William is growing as fast as ever. The jeans I bought six months ago are now getting to too short. He is now 52 inches tall and 53 pounds. His feet look huge. I've been saying these things for 7 years . . . and I'm sure I'll be saying them for another decade. He isn't going to stop growing anytime soon.

William loves legos, Pokemon, and duplos. He loves being read to. Throughout sheltering in place, we have been reading books by Geronimo Stilton, about a mouse solving mysteries. And since the library has reopened (for curbside pickup) we have been reading new ones nonstop. Thankfully Stephen likes them too! His favorite shows are Wild Kratts and DinoTrucks. And our newest "toy" has been letting the boys pay video games with Dad - MarioKart is a favorite now.

He has been doing first grade virtually for the last six weeks and although he doesn't love it (or even like it slightly), he does participate without too much fuss. When the zoom classes run long he gets upset and asks to leave early. And he doesn't like showing up for the class before the teacher. He is very prompt on his own and I barely have to remind him to "go to class." He learning a lot about responsibility this year - signing in to his zoom class on his own and deciding when he wants to do his homework. There aren't any forgotten lunches or homework left at home right now. He misses recess and seeing his friends in person. He was so looking forward to playing soccer with his class (and beating the new kindergarteners). That will have to wait. Still no word on when they can go back to in-person learning. 

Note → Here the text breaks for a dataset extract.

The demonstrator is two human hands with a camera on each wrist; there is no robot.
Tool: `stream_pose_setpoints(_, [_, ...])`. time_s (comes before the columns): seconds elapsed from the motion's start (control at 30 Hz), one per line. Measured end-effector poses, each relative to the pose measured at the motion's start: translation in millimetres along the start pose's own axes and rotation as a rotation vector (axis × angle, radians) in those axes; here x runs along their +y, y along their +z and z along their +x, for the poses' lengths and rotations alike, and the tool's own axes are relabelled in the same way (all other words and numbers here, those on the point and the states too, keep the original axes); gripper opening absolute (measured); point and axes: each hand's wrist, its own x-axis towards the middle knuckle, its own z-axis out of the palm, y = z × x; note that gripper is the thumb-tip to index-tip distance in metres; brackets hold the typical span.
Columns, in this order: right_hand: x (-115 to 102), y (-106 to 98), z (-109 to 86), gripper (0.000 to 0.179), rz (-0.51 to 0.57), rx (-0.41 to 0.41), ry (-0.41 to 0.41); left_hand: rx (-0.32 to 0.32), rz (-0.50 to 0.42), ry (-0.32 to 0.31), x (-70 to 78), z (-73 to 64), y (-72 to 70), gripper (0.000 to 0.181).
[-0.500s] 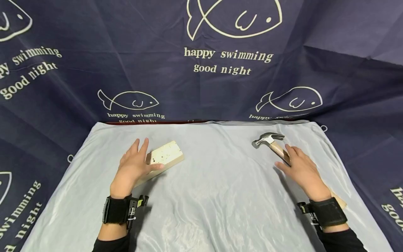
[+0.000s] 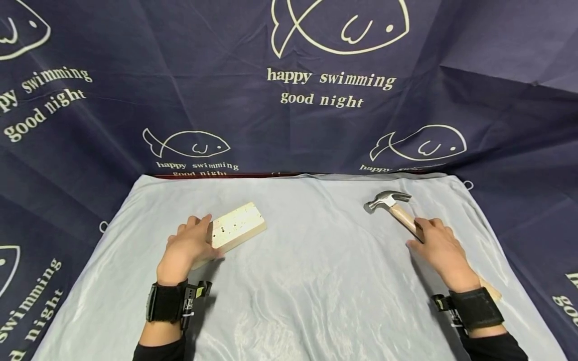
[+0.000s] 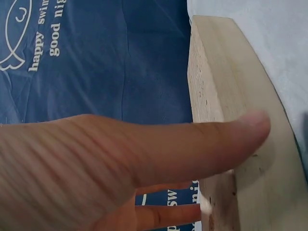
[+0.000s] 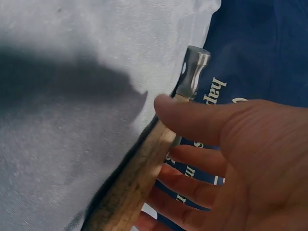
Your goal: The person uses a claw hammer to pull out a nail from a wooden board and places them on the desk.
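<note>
On the left side of the table lies a pale wooden block (image 2: 239, 223) with small holes in its top. My left hand (image 2: 187, 245) straddles its near end, thumb along the front side and fingers at the back side. The left wrist view has the thumb extended over the block's (image 3: 240, 77) side face, a little blurred. At the right lies a claw hammer (image 2: 387, 199) with a steel head and wooden handle. My right hand (image 2: 440, 248) is at the handle, which passes between the thumb and loosely bent fingers (image 4: 192, 185); firm contact is not visible.
A pale grey-white cloth (image 2: 316, 281) covers the table between the two hands. Behind it hangs a dark blue curtain (image 2: 253, 135) with fish prints. A light wooden end (image 2: 491, 288) shows beside the right wrist. Each wrist wears a black strap with a camera.
The left hand's fingers have drawn in from a wide spread and lowered about the block. The right hand has also lowered, its fingers bending toward the hammer handle. Block and hammer have not visibly moved.
</note>
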Motion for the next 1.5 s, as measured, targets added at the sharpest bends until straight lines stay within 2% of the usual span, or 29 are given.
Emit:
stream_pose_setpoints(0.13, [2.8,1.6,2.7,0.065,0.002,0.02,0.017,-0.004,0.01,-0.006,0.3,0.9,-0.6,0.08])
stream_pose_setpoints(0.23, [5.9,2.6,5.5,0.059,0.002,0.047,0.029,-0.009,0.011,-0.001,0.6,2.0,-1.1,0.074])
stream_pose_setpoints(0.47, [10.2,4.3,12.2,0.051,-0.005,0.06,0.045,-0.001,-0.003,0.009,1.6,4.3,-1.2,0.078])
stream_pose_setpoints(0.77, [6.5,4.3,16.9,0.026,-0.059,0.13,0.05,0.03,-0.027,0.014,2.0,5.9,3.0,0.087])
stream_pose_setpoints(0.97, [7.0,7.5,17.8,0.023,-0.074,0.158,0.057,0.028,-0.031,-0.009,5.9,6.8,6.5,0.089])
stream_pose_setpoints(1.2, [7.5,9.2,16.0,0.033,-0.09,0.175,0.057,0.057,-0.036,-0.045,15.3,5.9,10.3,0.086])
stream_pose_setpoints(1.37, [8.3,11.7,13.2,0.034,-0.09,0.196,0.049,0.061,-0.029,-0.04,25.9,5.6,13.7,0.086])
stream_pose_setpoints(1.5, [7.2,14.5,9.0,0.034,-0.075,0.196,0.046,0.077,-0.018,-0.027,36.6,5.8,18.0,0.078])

During this season of being home so much more than we are used to, we've added a few chores to William's list. He is now big enough to take out the trash which we give a "commission" for. He was so interested in earning more money that we even had him washing dishes, but his interest was very short lived with that one. And the level of cleanliness we expect in the bedroom has gone up a bit. 

As William gets older we are seeing him explore boundaries and experience bigger emotions. When he was young, he was fairly compliant and went with the flow. Now, he is very willing to put up a fight to get his own way and complain when it doesn't happen. He tends to show a bit of anxiety when we are running late or things are uncertain. I'm seeing more of myself come out of him all the time in this area. He also has new fears of spiders, fires and death that lead to long conversations and prayers.


Pandemic life and fire season have certainly changed our year. And he is old enough to know that things aren't quite right. Thankfully he handles it like a champ most of the time.